Here is where I've hit a deadend. Any help would be appreciated (as well as suggestions for how to improve the clarity, formatting, or quality of my question; this is my first post).
The general short answer to the posted question is: Be sure you are putting the correct information into the structure, other than that, the provided code is a good example of creating and passing a structure. Here's what solved my problem specifically:
There were two issues with the provided code: First, as Mark Tolonen pointed out, I was passing an incorrect size. Using ctypes.sizeof(ReportInfo) solved that problem. The second issue was that I was using a process ID where a process handle was required. Using OpenProcess to obtain a valid process handle in place of my "process" argument solved the second problem.
To anyone debugging similar issues in the future, printing the HRESULTS out as hex numbers rather than integers to make better sense of the return codes:
print "Return Code %08x" % (res & 0xffffffff)
This, in my case, produced the following results:
Return Code 80070057
for my original error, and
Return Code 80070006
for the second error. Using the information at http://msdn.microsoft.com/en-us/library/bb446131.aspx , I saw the first half was metadata, the second half was my actual error code.
After converting the Error Code part of the Hex number back to decimal, I used http://msdn.microsoft.com/en-us/library/bb202810.aspx to determine that
Error Code 87 (57 in hex) meant "Parameter Incorrect" (size was wrong)
and
Error Code 6 (6 in hex) meant "The Handle is Invalid" (I was passing in a process ID).
You can use ctypes.sizeof(ReportInfo) to obtains the size in bytes of the structure.
Simply create the ReportInfo instance with genReportInfo. You don't need a pointer at this point:
def genReportInfo():
import os
size = ctypes.sizeof(ReportInfo)
process = os.getpid()
parentwindow = ctypes.windll.user32.GetParent(process)

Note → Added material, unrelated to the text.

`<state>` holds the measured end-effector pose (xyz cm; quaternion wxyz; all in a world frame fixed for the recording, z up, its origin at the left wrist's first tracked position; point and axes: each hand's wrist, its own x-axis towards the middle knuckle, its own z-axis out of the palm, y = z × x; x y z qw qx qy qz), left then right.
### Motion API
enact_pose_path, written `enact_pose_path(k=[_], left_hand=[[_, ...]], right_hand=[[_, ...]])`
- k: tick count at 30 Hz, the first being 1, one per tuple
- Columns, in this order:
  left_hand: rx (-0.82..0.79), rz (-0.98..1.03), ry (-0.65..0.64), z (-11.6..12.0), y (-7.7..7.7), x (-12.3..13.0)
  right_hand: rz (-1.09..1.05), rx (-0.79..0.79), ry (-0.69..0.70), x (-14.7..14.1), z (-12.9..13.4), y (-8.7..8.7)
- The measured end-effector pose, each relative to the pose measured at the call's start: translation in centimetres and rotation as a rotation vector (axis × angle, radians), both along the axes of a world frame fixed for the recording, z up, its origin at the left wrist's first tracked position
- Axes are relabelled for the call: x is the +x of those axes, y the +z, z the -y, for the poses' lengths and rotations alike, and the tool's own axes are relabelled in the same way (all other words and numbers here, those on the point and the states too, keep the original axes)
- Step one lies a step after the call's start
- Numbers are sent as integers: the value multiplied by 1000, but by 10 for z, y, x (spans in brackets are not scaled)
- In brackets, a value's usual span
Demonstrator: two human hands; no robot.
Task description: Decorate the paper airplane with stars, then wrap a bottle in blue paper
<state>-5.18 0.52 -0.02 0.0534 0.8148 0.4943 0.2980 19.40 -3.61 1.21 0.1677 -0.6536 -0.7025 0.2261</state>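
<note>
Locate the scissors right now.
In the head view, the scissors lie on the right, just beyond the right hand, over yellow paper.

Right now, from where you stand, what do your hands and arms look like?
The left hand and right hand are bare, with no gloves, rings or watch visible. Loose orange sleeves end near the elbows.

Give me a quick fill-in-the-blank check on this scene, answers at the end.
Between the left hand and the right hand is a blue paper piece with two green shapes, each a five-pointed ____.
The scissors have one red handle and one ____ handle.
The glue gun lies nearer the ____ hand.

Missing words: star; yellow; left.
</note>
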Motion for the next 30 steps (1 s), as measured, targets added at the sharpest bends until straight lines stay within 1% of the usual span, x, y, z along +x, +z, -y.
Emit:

return ReportInfo(size, process, "consentkey", "friendlyeventname", "appname", "apppath", "desc", parentwindow)
Call WerReportCreate like this. byref passes the pointer to the ReportInfo instance.
werinfo = genReportInfo()
res = ctypes.windll.wer.WerReportCreate(u'pwzEventType', 2, ctypes.byref(werinfo), ctypes.byref(reporthandle))
I think that will work for you. I don't have wer.dll so I can't test it.